What to produce: Set down exactly the lines that run from the one containing "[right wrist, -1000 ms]" to the end of the material below, both included, without pictures.

Supplied material:
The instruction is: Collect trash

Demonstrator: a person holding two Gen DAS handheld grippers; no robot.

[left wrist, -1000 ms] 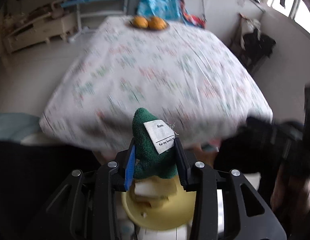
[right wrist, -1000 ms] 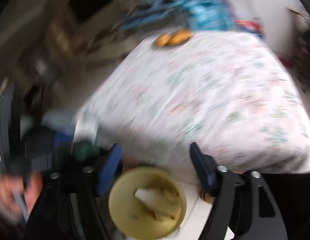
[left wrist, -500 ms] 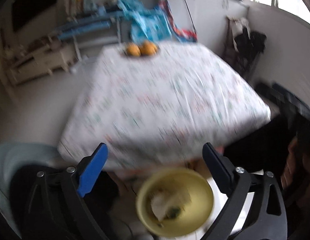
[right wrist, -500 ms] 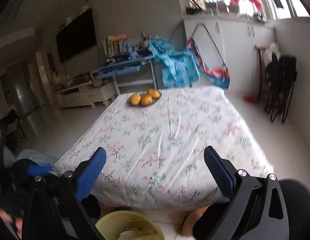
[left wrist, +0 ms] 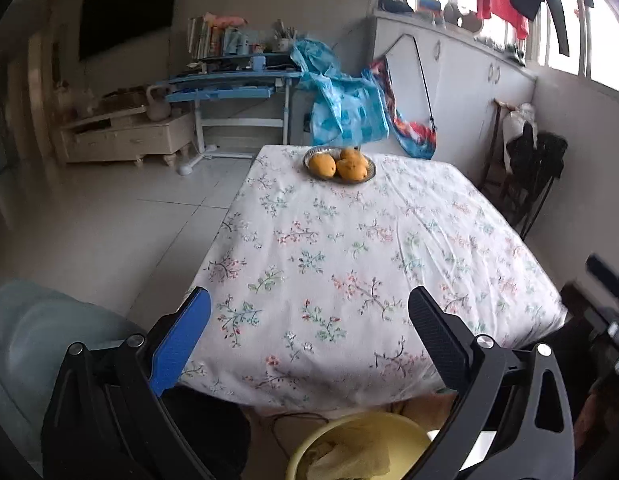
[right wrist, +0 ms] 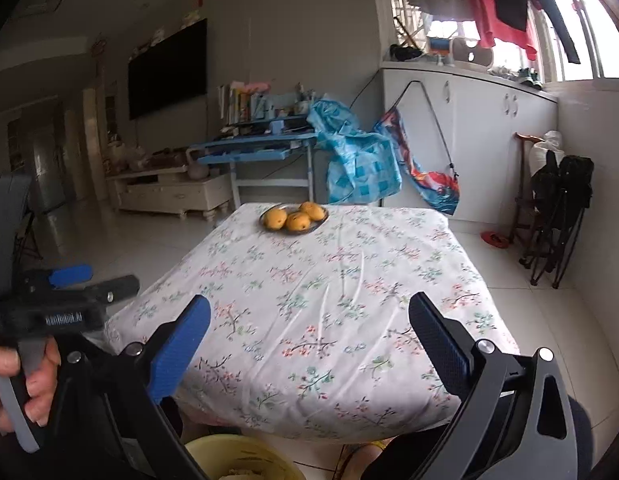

Task solution:
[right wrist, -1000 ms] 
[left wrist, -500 ms] 
[right wrist, -500 ms] 
[left wrist, +0 ms] 
[right wrist, +0 ms] 

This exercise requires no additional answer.